## Problem to work on
Exactly copy the final stretch of the listing below: the line with "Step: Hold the" and every line after it.

## Given data
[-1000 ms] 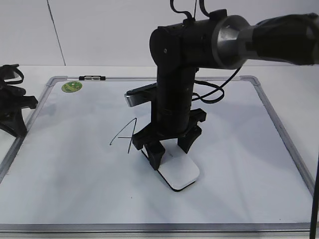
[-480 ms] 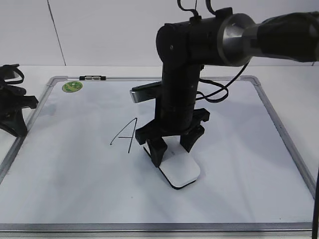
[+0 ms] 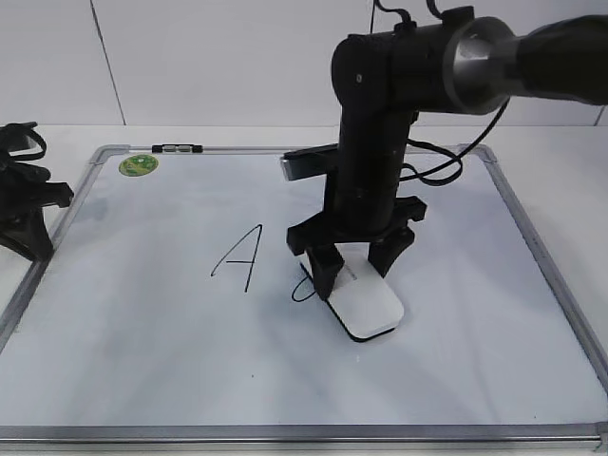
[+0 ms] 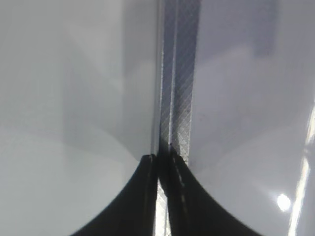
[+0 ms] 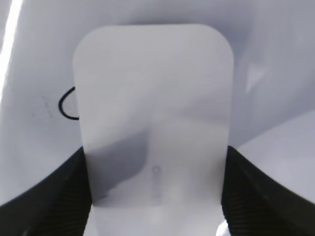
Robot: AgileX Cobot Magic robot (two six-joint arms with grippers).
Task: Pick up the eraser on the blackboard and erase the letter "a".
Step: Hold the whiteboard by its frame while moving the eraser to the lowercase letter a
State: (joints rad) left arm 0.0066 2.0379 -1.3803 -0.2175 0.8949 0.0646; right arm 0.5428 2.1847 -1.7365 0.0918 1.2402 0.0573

## Your response
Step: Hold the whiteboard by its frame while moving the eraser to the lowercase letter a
State: (joints rad) left arm 0.0066 2.0379 -1.3803 -0.2175 0.8949 0.0646; right arm 0.5428 2.1847 -1.7365 0.0918 1.2402 0.0573

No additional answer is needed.